My other concern is that we have reached a settlement—or I thought we had reached a settlement, but of course that goes for a lot of social legislation which I thought was a wonderful achievement in the history of Britain, much of it done with bipartisan support to create the sort of Britain in which many of us wanted to live, but apparently there are no lines drawn under any of that; everything is open for destruction. Leaving that wider, very disturbing reality of the political age in which we are living on one side—if one can—and looking specifically at this, the settlement is that shop workers have the arrangements that are now in place. Those arrangements are being suspended.

I cannot for the life of me see how we can say, in terms of elementary justice, that it is the responsibility of the worker to seek to opt out of those arrangements. Surely if the existing arrangements are wantonly being put aside for a time, there should be an opportunity for the worker to opt in to the possibility of this. The onus is completely on the wrong foot.

Perhaps I might make just one other point. At Second Reading and today, the Minister has made this reference to the number of people who are not covered by the shop workers’ legislation. Of course, that is the reality, but we must recognise that that does not make their position right and the position of the shop workers questionable. It is a shortcoming in the rest of society. The ideal is what shop workers enjoy but because of the way we, as a society, have become dependent on the way in which we are organised, unfortunately, that is not extended to everyone. Very real arrangements are in place to ensure that where the rights enjoyed by shop workers are not available elsewhere, arrangements are made to ensure that those people can have adequate compensation for not having the privilege that shop workers have.

This is just another manoeuvre—if I may put it that way—to try to make palatable what many of us see as a basically unsatisfactory and unacceptable Bill. In a way, the Government undermine their own position by being so emphatic that it is a temporary measure that will be lifted at the end of the Olympic period, which suggests that they cannot justify it on a long-term basis. If temporary measures of this kind are being taken in contradiction of the whole spirit of recreation and the enjoyment of sport, why is the onus being put on the employee to opt out as distinct from the opportunity—I can be seduced into using that word in this context—for a worker to opt in if he or she so wished?

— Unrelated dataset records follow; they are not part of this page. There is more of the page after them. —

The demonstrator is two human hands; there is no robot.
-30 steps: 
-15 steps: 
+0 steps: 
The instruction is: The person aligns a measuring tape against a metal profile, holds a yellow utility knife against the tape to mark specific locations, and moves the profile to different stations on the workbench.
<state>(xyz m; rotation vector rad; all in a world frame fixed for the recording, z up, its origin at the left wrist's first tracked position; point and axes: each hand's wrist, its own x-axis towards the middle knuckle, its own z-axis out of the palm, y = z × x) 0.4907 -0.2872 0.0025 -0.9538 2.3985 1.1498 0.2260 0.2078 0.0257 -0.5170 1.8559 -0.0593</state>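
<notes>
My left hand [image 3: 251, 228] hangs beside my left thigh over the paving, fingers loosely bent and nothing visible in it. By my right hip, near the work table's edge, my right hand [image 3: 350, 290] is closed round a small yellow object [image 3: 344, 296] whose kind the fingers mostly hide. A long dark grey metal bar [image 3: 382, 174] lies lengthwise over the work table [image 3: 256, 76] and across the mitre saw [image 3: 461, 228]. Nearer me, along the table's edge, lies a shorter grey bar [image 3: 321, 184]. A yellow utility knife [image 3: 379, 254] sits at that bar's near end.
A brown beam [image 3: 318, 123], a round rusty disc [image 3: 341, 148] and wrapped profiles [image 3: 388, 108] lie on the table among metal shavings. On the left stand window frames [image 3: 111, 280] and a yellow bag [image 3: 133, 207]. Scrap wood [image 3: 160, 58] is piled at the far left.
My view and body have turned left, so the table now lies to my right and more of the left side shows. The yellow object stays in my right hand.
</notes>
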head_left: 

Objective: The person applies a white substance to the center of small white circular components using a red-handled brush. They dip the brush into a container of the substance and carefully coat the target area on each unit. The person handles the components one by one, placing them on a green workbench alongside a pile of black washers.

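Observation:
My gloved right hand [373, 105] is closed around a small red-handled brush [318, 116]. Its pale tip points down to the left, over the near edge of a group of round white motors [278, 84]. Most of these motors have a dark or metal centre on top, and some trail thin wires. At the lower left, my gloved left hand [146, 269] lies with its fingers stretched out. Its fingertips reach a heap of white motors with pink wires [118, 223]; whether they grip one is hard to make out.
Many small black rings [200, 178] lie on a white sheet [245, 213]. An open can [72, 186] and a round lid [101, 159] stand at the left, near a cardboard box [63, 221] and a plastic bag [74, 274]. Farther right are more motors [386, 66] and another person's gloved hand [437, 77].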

My Lords, opposition Amendment 1E is an alternative to the one described by the Minister in his opening speech. It is there because we have not been able to reach agreement on how to safeguard shop workers’ rights during this period. He is absolutely right and I very much applaud the way in which he has approached this Bill. He has sought to consult as effectively as he could, as have we on our side. We have met him and have talked with as many interested parties as we have been able.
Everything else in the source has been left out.